Tous les deux ans se tient au parc des expositions de Paris-Le Bourget le salon EURONAVAL, cette année du 17 au 21 octobre. Cette 25ème édition a rassemblé près de 400 exposants en provenance 34 pays, ces derniers représentant 56% des participants, proportion en constante augmentations. Environ 25.000 visiteurs professionnels ont été enregistrés, en présence de 400 journalistes. Il s’agit d’un des plus importants salons pour l’industrie navale de défense en raison de son ancienneté (créé en 1968), du caractère exclusivement naval de la manifestation et du poids de l’industrie navale française de défense. Un constat général : la construction navale militaire se porte plutôt bien, stimulée par les tensions internationales (Mer de Chine méridionale, golfe d’Aden, montée en puissance de la Russie, de la Chine et de l’Inde), de la maritimisation des échanges internationaux, du terrorisme et des activités illicites en mer. Les livraisons de navires militaires neufs représentent un chiffre d’affaires annuel de 40 milliards de dollars, dont 12 milliards de dollars pour les commandes auprès des entreprises françaises. L’industrie française dispose d’un atout déterminant avec sa capacité de fabriquer les navires et de les doter d’équipements de haute technologie. Elle bénéficie également de l’expérience de la marine nationale et de sa bonne réputation opérationnelle qui permet aux matériels français d’avoir le label de « sea proven » et même pour certains le label « combat proven » aussi.
EURONAVAL a été l’occasion pour DCNS de dévoiler le design avant-gardiste de sa future frégate de 4.000 tonnes, jusqu’à présent désignée par la locution (pas très heureuse) de « frégate de taille intermédiaire » (FTI), appelée désormais Belh@rra, en référence à la célèbre vague basque et avec un @ pour souligner le caractère « connecté » de ce navire qui devrait rentrer en service à partir de 2023 dans la marine française et sur lequel DCNS fonde de grands espoirs à l’exportation.
Le gisement pétrolier offshore de Kashagan en mer Caspienne entre en production.
Après un faux départ en 2013, le gisement géant de Kashagan, découvert en 2000 au Kazakhstan est entré en production le 23 octobre.

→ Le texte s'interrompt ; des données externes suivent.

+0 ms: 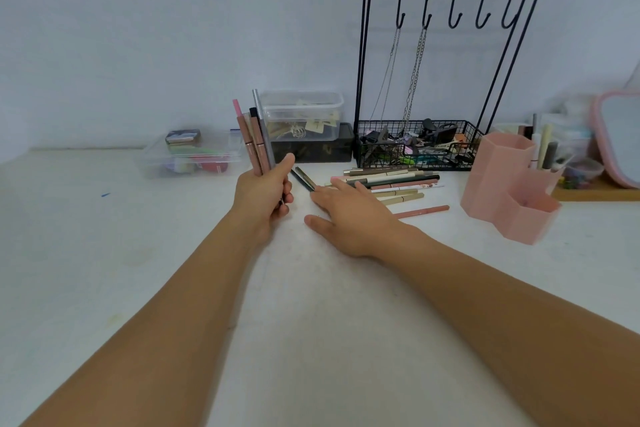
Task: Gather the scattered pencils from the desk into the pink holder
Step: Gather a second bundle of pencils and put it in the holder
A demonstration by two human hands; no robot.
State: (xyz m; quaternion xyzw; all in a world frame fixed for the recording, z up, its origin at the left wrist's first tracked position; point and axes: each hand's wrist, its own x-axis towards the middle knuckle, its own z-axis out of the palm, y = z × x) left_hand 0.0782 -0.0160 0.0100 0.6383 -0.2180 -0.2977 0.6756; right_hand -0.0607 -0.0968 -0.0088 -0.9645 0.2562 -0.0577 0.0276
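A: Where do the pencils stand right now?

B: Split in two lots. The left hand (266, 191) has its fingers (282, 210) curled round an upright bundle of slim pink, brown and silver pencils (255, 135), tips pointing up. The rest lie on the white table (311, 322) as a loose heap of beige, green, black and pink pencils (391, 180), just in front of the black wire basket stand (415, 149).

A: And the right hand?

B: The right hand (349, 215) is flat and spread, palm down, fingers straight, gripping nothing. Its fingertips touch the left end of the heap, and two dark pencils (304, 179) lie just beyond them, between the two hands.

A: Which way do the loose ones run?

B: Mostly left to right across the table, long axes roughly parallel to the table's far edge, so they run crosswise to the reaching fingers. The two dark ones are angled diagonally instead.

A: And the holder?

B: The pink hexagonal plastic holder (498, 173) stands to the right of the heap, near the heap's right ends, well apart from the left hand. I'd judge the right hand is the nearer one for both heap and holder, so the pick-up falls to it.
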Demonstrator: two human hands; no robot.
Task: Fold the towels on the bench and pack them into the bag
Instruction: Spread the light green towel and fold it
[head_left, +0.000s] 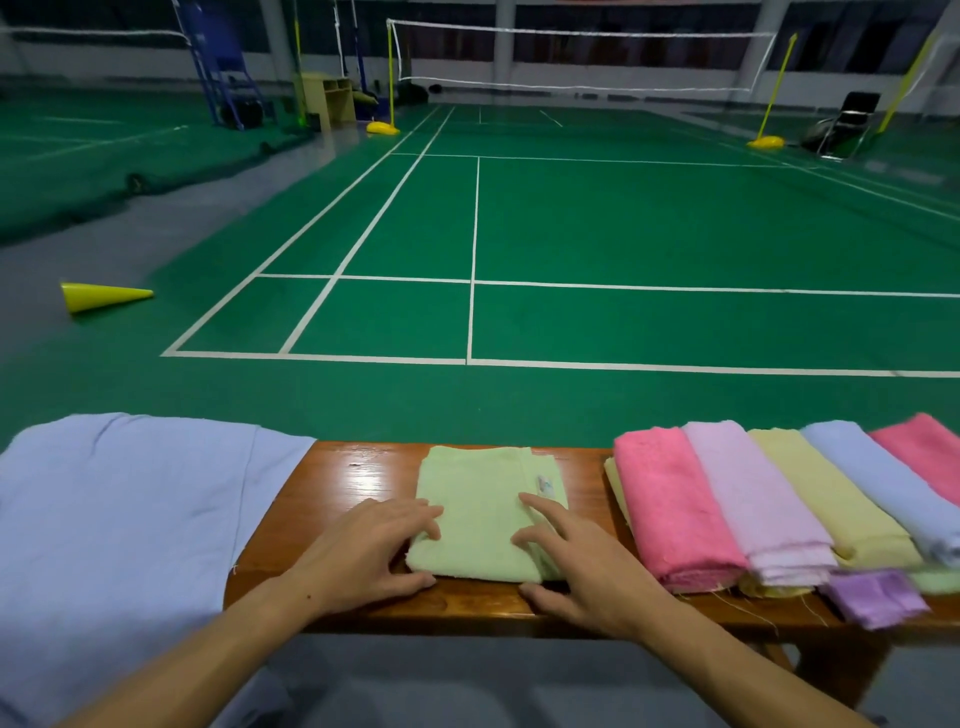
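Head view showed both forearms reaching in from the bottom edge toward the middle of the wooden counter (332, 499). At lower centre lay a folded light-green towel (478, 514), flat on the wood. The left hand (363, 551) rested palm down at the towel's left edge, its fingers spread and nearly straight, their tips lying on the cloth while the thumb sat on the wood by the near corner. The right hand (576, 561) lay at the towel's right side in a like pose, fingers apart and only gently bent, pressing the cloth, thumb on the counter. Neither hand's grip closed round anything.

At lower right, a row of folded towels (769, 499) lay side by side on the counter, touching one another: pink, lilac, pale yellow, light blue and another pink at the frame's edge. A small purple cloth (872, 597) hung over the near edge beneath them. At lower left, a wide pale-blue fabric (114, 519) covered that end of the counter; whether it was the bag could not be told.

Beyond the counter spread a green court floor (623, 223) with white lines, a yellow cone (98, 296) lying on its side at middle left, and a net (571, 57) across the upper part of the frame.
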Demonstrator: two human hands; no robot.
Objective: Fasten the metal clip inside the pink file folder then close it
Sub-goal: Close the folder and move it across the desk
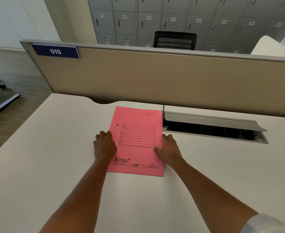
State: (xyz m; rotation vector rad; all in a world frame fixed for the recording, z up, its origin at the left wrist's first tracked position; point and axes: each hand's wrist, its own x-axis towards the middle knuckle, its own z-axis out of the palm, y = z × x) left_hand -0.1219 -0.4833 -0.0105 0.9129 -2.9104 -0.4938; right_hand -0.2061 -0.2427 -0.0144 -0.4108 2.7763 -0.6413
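Note:
The pink file folder (pixel 136 153) lies closed and flat on the white desk (pixel 54 148), printed cover up, with a small dark hole near its left edge. My left hand (pixel 104 145) rests on the folder's left edge, fingers curled down over it. At the folder's right edge sits my right hand (pixel 169 148), thumb on the cover and fingers beside the edge. The metal clip is hidden inside the closed folder.
An open cable tray (pixel 214 130) with its grey lid raised is set into the desk just right of the folder. A beige partition (pixel 155 76) with a "010" sign stands behind. Grey lockers and a black chair lie beyond.

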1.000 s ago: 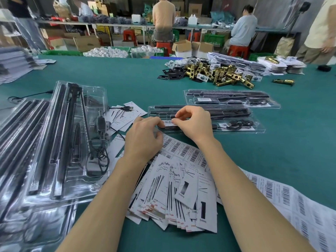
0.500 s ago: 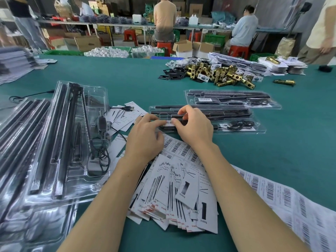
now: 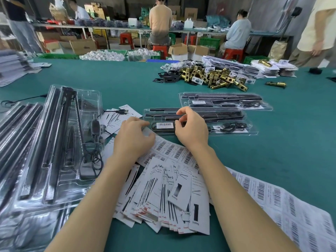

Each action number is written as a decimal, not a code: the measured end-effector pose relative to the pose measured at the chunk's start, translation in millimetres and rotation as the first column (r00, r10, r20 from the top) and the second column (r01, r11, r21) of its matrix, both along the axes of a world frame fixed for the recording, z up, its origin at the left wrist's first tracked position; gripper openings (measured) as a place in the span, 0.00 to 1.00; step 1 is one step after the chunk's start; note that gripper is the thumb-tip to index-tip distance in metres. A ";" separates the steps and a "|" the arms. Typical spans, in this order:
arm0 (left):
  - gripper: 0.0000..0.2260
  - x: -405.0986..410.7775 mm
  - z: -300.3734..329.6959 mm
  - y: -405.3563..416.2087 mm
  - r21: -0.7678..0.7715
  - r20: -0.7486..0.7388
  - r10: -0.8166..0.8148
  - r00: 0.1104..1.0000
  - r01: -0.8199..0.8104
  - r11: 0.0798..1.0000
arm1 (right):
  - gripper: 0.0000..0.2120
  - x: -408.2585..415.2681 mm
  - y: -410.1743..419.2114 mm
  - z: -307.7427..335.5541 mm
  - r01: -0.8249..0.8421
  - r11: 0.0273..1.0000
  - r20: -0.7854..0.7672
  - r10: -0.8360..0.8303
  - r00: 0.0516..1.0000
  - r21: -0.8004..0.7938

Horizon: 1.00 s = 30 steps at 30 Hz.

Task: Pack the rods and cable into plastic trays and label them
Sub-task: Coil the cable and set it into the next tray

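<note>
Plastic tray (image 3: 200, 122) packed with black rods and a coiled cable at its right end lies flat on the green counter (image 3: 291, 142), straight ahead of the person. A barcode label (image 3: 164, 125) is stuck on its front left part. Right hand (image 3: 190, 130) sits over the tray just right of the label, fingers curled, thumb and forefinger close together, nothing visibly held. Left hand (image 3: 134, 139) rests at the tray's left end on the barcode label sheet (image 3: 174, 151), fingers curled; cannot tell if it pinches the sheet edge. Second packed tray (image 3: 225, 101) lies just behind, also labelled. Stack of filled trays (image 3: 54, 142) at left. Fanned insert cards (image 3: 163, 197) between the forearms. Brass latch parts (image 3: 212, 77) heaped further back.
</note>
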<state>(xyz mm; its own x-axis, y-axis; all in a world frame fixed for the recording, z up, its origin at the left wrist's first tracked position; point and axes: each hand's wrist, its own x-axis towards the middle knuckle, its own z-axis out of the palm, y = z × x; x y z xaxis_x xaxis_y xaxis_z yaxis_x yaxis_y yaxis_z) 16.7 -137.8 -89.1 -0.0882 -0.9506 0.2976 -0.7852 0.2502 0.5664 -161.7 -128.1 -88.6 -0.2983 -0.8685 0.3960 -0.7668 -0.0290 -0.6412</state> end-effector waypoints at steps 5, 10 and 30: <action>0.17 9.2 25.8 -16.2 0.291 -0.033 0.031 0.999 -0.020 0.956 | 0.06 2.1 0.5 2.5 -0.015 1.000 0.054 0.014 0.998 0.007; 0.14 -2.1 35.6 -23.5 0.419 -0.165 0.067 0.984 0.009 0.908 | 0.04 2.5 1.5 4.1 0.027 0.997 0.162 -0.016 0.987 -0.067; 0.15 -57.3 81.8 -56.0 0.707 -0.614 0.078 0.785 0.503 0.498 | 0.10 12.8 11.4 13.1 -0.059 0.829 0.164 0.179 0.970 -0.557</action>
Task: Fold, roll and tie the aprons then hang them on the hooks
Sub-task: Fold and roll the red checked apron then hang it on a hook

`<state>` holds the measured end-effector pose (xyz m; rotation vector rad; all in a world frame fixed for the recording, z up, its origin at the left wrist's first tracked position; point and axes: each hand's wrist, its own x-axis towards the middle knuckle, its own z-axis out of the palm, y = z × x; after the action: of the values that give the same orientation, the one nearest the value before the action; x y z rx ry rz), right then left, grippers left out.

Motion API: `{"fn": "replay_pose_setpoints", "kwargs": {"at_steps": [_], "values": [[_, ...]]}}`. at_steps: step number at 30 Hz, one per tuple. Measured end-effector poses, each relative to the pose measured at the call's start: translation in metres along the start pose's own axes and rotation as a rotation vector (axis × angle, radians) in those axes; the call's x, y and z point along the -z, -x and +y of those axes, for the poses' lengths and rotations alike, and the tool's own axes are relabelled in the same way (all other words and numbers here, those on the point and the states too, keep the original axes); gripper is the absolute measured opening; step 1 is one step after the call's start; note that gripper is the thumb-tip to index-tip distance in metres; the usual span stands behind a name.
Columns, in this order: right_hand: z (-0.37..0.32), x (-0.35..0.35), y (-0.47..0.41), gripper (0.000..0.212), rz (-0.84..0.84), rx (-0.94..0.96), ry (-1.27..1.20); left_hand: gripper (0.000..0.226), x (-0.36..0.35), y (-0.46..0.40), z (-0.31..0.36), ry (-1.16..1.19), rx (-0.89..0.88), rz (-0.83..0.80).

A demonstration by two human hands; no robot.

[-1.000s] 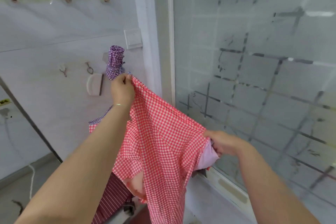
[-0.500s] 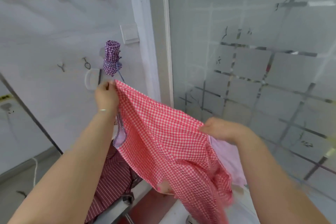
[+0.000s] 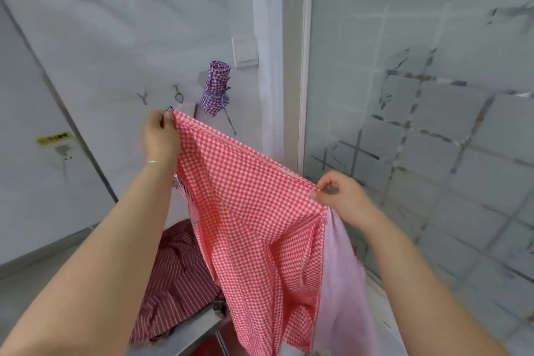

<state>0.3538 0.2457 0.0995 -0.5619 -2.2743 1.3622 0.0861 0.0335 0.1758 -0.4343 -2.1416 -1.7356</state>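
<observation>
A person holds a red checked apron [image 3: 254,211] up by one edge, now pulled taut where a moment ago it sagged. The left hand [image 3: 160,139] pinches one corner; the right hand [image 3: 339,196] pinches the other, lower. Cloth hangs below the fingers, ready for folding. Beyond them, a rolled purple apron [image 3: 216,87] already hangs.

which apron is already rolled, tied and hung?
The purple checked apron, a tied roll hanging on the wall. The red checked apron is held spread out; the red striped apron lies crumpled below.
</observation>
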Motion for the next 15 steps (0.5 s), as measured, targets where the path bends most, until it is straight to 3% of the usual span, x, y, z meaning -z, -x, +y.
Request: {"fn": "replay_pose_setpoints", "kwargs": {"at_steps": [4,7,9,15], "values": [[0.000,0.001,-0.006,0.011,-0.139,-0.051,0.173,0.029,0.005,0.000,-0.015,-0.071,0.107,-0.089],[0.006,0.007,-0.007,0.029,-0.254,-0.150,0.234,0.034,0.007,0.005,-0.022,-0.079,0.159,-0.170],[0.010,0.012,-0.007,0.031,-0.307,-0.207,0.215,0.035,0.008,0.005,-0.026,-0.065,0.198,-0.226],[0.021,0.014,-0.010,0.018,-0.297,-0.244,0.203,0.033,0.015,0.009,-0.037,0.022,0.237,-0.337]]}}
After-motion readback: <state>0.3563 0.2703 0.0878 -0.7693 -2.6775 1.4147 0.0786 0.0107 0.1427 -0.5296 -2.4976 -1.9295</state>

C’est l’une des plus grandes découvertes pétrolières de ces quarante dernières années, que les spécialistes appellent un champ « super géant ». Il représente un enjeu stratégique majeur pour les compagnies pétrolières qui le développent et l’exploitent, et pour le Kazakhstan en tant que pays producteur, mais aussi en terme d’impact sur la production pétrolière mondiale. Ce champ est exploité par un consortium pétrolier comprenant la société pétrolière d’État du Kazakhstan, avec notamment ExxonMobil, Shell, le groupe français Total, l’italien ENI, le japonais JSC. Son entrée en production, avec un niveau envisagé de 370 000 barils par jour d’ici la fin 2017 n’est que le début, car il y aura ensuite d’autres phases de développement. C’est un gisement d’une taille considérable qui entre en production au Kazakhstan après quinze années difficiles de recherches et de travaux (profondeur de près de 5.000 mètres à 75 kilomètres de la côte, forte teneur en soufre, structure géologique complexe) qui ont engendré de nombreuses polémiques dans l’industrie pétrolière. Le projet a coûté 50 milliards d’euros, soit cinq fois plus que prévu, et il entre en production au moment où le prix du baril est bas. La rentabilité de Kashagan devra être observée attentivement par le monde pétrolier.